1.) $\lim_{n\to\infty} \int_0^\infty \frac{r^n}{1+r^{n+2}} d\delta[1] (r)$

With $\delta[1]$ meaning the Dirac delta at support 1 (sorry, didn't know any better MathJax code for that).

Answer thus far:

Forgetting the Dirac delta for the moment, decompose the integral to $\int_0^1+ \int_1^{\infty}$, and for each integrand find a dominating function.

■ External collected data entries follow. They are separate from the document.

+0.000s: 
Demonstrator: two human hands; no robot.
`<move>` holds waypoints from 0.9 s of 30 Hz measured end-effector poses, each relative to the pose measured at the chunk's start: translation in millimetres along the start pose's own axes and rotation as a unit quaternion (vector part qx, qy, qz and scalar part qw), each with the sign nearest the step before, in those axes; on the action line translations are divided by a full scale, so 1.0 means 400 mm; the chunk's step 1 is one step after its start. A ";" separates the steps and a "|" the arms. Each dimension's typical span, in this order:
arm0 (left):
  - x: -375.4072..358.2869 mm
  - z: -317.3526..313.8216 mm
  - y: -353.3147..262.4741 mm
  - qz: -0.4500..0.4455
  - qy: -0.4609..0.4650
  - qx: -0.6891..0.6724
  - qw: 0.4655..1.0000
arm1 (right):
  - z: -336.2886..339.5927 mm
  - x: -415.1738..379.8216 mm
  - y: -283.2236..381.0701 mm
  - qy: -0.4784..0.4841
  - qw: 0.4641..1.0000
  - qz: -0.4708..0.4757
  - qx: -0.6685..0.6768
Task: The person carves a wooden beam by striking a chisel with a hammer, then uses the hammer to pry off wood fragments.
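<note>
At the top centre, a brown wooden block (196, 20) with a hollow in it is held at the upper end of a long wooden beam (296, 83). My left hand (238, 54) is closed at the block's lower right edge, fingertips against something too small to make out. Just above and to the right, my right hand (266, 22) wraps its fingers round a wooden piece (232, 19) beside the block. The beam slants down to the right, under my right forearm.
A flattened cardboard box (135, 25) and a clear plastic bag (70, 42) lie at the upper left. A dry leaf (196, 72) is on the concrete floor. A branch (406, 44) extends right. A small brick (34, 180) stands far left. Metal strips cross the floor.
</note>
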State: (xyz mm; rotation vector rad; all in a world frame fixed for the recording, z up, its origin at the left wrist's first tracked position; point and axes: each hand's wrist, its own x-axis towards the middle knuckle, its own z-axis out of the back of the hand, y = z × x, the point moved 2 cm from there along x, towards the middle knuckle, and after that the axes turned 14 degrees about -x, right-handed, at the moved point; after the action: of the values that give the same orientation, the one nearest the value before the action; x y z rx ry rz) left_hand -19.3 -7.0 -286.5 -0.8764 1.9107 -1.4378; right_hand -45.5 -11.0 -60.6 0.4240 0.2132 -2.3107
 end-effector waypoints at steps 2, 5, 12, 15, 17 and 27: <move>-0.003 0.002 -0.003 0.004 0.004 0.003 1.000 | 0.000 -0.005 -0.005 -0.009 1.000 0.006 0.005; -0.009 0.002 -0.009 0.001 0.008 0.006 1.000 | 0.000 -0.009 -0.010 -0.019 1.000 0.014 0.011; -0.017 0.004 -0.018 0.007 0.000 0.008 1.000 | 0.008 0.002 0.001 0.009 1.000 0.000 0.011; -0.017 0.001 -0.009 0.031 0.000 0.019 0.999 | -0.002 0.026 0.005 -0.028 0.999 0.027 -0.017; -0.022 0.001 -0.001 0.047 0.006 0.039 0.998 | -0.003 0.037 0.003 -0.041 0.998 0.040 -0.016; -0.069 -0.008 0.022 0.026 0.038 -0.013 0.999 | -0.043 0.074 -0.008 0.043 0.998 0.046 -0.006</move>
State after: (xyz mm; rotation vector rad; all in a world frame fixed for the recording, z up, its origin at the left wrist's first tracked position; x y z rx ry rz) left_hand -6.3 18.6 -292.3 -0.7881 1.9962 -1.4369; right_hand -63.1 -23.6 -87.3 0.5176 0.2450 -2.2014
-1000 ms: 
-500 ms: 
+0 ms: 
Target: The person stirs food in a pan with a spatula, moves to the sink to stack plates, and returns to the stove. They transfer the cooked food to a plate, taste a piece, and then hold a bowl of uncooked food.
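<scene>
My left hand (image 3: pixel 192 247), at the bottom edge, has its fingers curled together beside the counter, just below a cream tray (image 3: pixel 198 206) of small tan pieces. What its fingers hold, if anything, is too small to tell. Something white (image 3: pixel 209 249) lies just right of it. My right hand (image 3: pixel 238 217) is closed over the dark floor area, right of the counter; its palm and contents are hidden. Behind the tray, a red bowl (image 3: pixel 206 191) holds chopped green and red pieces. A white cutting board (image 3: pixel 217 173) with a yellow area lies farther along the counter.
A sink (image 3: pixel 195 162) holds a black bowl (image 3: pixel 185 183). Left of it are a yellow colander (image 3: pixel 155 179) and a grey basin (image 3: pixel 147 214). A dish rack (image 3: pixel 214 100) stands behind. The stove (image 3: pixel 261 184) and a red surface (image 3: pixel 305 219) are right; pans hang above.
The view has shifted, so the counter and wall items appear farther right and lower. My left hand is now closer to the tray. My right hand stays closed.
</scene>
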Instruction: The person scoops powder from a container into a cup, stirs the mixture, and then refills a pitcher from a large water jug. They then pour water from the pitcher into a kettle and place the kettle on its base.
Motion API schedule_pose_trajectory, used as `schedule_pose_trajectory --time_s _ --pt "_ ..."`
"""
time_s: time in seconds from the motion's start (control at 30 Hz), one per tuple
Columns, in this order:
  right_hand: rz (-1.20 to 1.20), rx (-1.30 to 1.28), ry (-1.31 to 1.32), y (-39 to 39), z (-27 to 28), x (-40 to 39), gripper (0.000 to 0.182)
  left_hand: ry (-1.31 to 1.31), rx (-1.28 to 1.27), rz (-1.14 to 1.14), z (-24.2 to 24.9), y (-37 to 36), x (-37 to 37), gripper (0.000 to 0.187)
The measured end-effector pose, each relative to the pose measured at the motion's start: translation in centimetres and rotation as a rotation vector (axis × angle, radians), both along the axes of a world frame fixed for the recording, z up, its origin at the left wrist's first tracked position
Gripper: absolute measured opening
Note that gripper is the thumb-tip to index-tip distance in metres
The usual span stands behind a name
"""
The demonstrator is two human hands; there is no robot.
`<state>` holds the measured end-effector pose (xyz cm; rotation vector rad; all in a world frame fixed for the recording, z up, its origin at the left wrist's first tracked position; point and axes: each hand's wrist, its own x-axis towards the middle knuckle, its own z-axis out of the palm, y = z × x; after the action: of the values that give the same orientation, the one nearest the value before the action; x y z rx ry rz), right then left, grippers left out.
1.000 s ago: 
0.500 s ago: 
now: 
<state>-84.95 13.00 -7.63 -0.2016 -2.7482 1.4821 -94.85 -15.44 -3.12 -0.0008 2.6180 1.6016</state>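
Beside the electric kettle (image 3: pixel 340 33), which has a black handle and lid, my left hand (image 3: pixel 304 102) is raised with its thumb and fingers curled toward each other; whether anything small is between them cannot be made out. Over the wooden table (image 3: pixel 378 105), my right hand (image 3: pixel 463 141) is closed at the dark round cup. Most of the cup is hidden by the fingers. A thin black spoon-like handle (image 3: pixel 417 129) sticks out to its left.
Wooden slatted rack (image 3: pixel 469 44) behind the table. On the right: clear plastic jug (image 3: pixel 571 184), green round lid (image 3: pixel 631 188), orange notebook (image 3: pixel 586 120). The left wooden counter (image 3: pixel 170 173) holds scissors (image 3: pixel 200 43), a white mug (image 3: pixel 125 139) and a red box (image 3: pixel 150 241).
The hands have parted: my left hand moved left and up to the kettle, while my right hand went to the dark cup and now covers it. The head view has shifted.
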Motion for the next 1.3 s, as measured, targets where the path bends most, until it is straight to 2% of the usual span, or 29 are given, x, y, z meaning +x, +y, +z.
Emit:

$$\int_0^{\infty}f_n(r)dr = \int_0^1 f_n(r)dr + \int_1^{\infty} f_n(r)dr$$

On $[0,1]$, $f_n(r)\to 0$ almost everywhere (it converges to $0$ except at $r=1$) and:

$$0\le f_n(r)\le \frac1{1+r^2} \in L^1$$

On $[1,\infty)$, $f_n(r)\to \frac1{r^2}$, and:

$$0\le f_n(r)\le \frac{1}{r^2} \in L^1$$

Thus, we have our dominated integrable functions and can use the theorem, i.e.

$\lim_{n\to\infty} \int_0^\infty \frac{r^n}{1+r^{n+2}} d\delta[1] (r)$ = $\int_0^\infty lim_{n\to\infty} \frac{r^n}{1+r^{n+2}} d\delta[1] (r)$

But again, considering the Dirac delta, don't we just solve the function at the support point. Thus, with r = 1 and n going to infinity, we get 0. Correct?

2.) $\lim_{n\to\infty} \int_{\mathbb R^2} e^{-(x^2 + y^2)^n} d\delta[C] (x,y)$

Where C is the unit circle centered at the origin.

Answer:

Again, focusing on the first part of the integral, we can say that $\vert e^{-(x^2 + y^2)^n}\vert \le e^{-(x^2 + y^2)}$ integrable.

So, again, if we're just evaluating the function at the Dirac support, which is the unit circle, i.e. $x^2 + y^2 =1$, we get $1/e$.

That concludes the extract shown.